36 | The Best Thing
"AKU dengar Shikamaru belum juga menerima konsep Shion, apa itu benar?" Hinata membuka matanya, ia menoleh pada sang suami yang pagi ini ikut meditasi bersamanya. Naruto hanya bergumam tidak jelas ketika menjawab pertanyaan istrinya. Selalu ingin melarikan diri jika Hinata membahas orang yang sama.
Hinata menyipitkan matanya.
"Mengapa belum diterima?" Tubuh Hinata yang kian membesar kini menghadap suaminya sedikit kepayahan, Naruto masih memejamkan matanya, baru ketika Hinata memukul pelan bahu suaminya, Naruto membuka mata dan menoleh ke sebelahnya.
"Aku tidak tahu, Shikamaru yang mengurusnya, sungguh." Naruto buru-buru menjelaskan, ia ikut menghadap ke arah istrinya yang kini terlihat begitu cantik menggelung rambutnya, jejak keringat di kening Hinata terhias sehabis melakukan beberapa gerakan yoga. Naruto pagi ini tidak berangkat ke kantor, karena Hinata ingin di temani. Istrinya tidak ingin lagi mengikuti klub yoga, setelah sebulan mengikuti, Hinata memutuskan melakukannya di rumah saja karena banyak bagian rumah dan beranda luas yang cocok digunakan untuk yoga.
"Jangan pura-pura tidak tahu, katakan saja aku tidak keberatan mengetahuinya." Hinata terlihat lebih tenang, tetapi Naruto tidak ingin terus membahas perempuan itu. Sebaiknya mereka melakukan meditasi dengan tenang sebab Hinata butuh itu untuk melatih pernapasannya saat persalinan nanti.
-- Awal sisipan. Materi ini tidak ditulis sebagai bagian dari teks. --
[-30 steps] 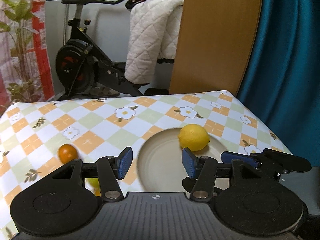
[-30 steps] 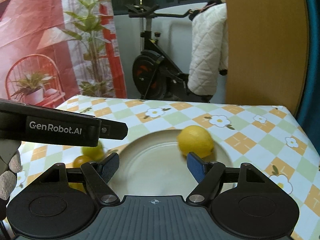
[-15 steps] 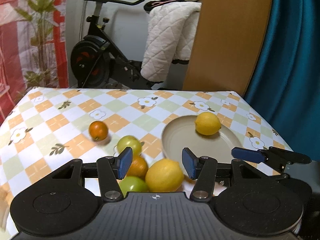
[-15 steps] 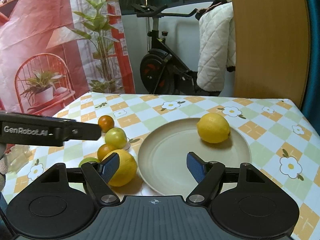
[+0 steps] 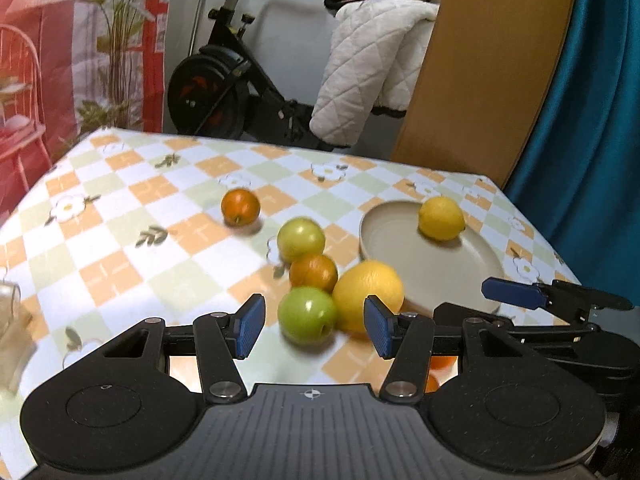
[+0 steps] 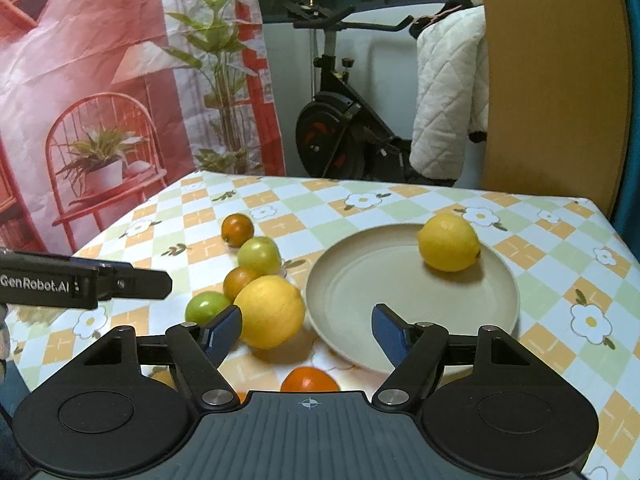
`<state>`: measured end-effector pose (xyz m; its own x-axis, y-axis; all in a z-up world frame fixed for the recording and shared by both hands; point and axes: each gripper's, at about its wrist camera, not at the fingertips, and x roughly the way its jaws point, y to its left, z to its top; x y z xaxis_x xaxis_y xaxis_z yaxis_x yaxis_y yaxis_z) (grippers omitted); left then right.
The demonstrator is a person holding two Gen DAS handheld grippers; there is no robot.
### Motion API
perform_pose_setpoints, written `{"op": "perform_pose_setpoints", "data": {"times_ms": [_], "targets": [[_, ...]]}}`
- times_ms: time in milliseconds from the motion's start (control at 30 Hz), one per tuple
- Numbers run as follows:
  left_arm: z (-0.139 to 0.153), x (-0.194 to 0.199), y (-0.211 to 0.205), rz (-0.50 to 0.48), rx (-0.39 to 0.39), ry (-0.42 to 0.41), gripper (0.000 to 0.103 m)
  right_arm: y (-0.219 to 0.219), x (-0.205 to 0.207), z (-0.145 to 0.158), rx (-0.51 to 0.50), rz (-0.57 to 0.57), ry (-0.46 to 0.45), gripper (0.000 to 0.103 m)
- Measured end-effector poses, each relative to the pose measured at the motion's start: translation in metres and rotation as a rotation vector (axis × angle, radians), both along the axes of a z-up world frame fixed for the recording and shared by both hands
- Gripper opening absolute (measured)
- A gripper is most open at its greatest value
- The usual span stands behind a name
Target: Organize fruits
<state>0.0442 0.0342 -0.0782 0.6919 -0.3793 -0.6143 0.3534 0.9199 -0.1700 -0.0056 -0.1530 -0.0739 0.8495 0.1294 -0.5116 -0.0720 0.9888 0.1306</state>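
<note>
One lemon [image 6: 448, 243] on plate [image 6: 344, 280], long axis sideways | left jaws spread, empty | right jaws closing, empty

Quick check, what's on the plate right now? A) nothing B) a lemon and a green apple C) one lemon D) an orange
C: only one lemon lies on the plate, toward its far side; the big lemon, the green fruits and the oranges all sit on the tablecloth to the plate's left.
</note>
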Motion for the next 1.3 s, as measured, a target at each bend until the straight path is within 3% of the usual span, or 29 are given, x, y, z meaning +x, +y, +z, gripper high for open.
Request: {"op": "perform_pose_setpoints", "data": {"times_ms": [800,1300], "targets": [[-0.022,-0.022,0.015,-0.029,-0.003,0.039,0.057,0.052,-0.028,-0.016,-0.066,0.189,0.070,0.035],[-0.029,-0.019,0.021,-0.033,-0.003,0.053,0.052,0.063,-0.023,-0.030,-0.068,0.221,0.133,0.027]]}}
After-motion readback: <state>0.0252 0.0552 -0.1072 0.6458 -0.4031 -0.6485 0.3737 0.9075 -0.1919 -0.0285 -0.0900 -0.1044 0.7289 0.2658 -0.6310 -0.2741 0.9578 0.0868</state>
"Aku betulan tidak tahu, aku tidak mengurus projek itu. Biarkan projek itu menjadi bagian dari pekerjaan Shikamaru," Naruto mencari aman, karena memang dirinya tidak mengetahui lebih jauh.
Hinata mendengkus, terlihat tidak puas.
"Kau tidak boleh seperti itu, Naruto. Dia adalah kolega bisnismu, jika dia berhasil, perusahaanmu juga mendapatkan keuntungan besar." Hinata menarik tangan suaminya dan mengelusnya pelan, Naruto menahan senyumnya ketika tangannya di kecup sang istri. Sekarang dirinya benar-benar salah tingkah, sudah tidak fokus.
Naruto berdehem. "Lalu aku harus bagaimana? Terakhir kau bilang aku tidak boleh terlalu dekat dengannya———" Naruto langsung mengatupkan bibirnya begitu Hinata menatapnya tajam.
"Jadi itu semua karena aku?" Hinata melepaskan genggaman tangannya pada Naruto, lelaki berambut pirang itu langsung menggeleng cepat dan menghampiri istrinya untuk duduk di sebelahnya, mulai memegang perut membuncit Hinata.
"Bukan begitu. Maksudku.. aku tidak tertarik, ya, tidak tertarik, masih banyak yang harus aku tangani, yang lebih utama dari sekadar menangani projek Shion." Naruto mengusap pelan perut istrinya, Hinata masih terlihat ragu untuk percaya sepenuhnya, wanita itu memang sensitif setiap kali dihubungkan dengan masalalu suaminya, tetapi, tetap saja Hinata tidak boleh terlalu egois memikirkan perasaanya saja.
Sejak kapan sebuah perasaan menjadi lebih dominan menggerakkan tindakannya? Hinata mengakui semua perubahannya menjadi lebih lembut karena kehamilan ini.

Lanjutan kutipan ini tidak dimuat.